Required action: Repeat word for word every line of the data below, from the first through the line containing "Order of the", and stop there.

Data block:
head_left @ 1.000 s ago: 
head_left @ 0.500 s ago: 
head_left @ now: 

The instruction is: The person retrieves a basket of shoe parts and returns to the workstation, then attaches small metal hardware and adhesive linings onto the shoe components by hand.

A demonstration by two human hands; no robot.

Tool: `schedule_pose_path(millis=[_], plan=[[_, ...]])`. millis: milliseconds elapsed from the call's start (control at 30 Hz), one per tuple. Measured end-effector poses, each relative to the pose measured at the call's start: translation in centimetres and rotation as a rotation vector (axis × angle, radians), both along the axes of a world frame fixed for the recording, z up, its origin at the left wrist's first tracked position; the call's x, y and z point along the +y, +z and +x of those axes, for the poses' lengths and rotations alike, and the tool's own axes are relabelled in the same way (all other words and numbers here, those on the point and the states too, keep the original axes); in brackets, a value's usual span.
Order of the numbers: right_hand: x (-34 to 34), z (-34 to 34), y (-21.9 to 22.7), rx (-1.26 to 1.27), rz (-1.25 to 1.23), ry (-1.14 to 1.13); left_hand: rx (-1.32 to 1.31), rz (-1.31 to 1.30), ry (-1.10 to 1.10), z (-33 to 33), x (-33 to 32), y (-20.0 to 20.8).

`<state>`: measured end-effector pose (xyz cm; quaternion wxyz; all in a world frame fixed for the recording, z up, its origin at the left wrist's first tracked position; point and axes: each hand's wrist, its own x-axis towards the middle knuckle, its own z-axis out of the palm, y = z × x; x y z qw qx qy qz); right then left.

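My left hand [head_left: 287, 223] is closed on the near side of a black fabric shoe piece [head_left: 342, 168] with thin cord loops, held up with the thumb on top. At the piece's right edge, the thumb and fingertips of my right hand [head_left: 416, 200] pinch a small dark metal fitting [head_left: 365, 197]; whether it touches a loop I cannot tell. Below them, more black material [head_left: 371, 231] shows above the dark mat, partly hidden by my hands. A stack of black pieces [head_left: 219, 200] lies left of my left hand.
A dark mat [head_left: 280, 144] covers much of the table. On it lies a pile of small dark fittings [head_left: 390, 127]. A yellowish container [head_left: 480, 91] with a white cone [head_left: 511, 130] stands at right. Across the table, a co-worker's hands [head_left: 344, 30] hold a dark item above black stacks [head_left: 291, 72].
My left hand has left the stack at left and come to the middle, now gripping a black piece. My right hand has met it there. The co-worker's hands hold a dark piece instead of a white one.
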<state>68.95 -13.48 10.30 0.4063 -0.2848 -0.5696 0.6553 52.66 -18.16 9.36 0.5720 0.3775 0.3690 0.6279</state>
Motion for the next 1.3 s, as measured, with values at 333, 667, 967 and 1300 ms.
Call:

Result for this task:
head_left @ 1.000 s ago: 
head_left @ 0.500 s ago: 
head_left @ now: 

The instruction is: The person retrieves a basket of shoe parts and returns to the workstation, then attaches small metal hardware and adhesive linings onto the shoe components by hand.

A demonstration by two human hands; no robot.

Tool: `schedule_pose_path(millis=[_], plan=[[_, ...]])`. millis: milliseconds elapsed from the call's start (control at 30 Hz), one per tuple. Measured end-effector poses, each relative to the pose measured at the call's start: translation in centimetres and rotation as a rotation vector (axis × angle, radians), both along the axes of a world frame fixed for the recording, z up, its origin at the left wrist's first tracked position; the call's x, y and z point along the +y, +z and +x of those axes, for the poses' lengths and rotations alike, and the tool's own axes are relabelled in the same way (all other words and numbers here, those on the point and the states too, keep the original axes); in brackets, a value's usual span.
Order of the numbers: right_hand: x (-34 to 34), z (-34 to 34), y (-21.9 to 22.7), rx (-1.26 to 1.27), rz (-1.25 to 1.23), ry (-1.14 to 1.13); left_hand: rx (-1.32 to 1.31), rz (-1.31 to 1.30), ry (-1.10 to 1.10), z (-33 to 33), x (-33 to 32), y (-20.0 to 20.8).

The answer given here is complete.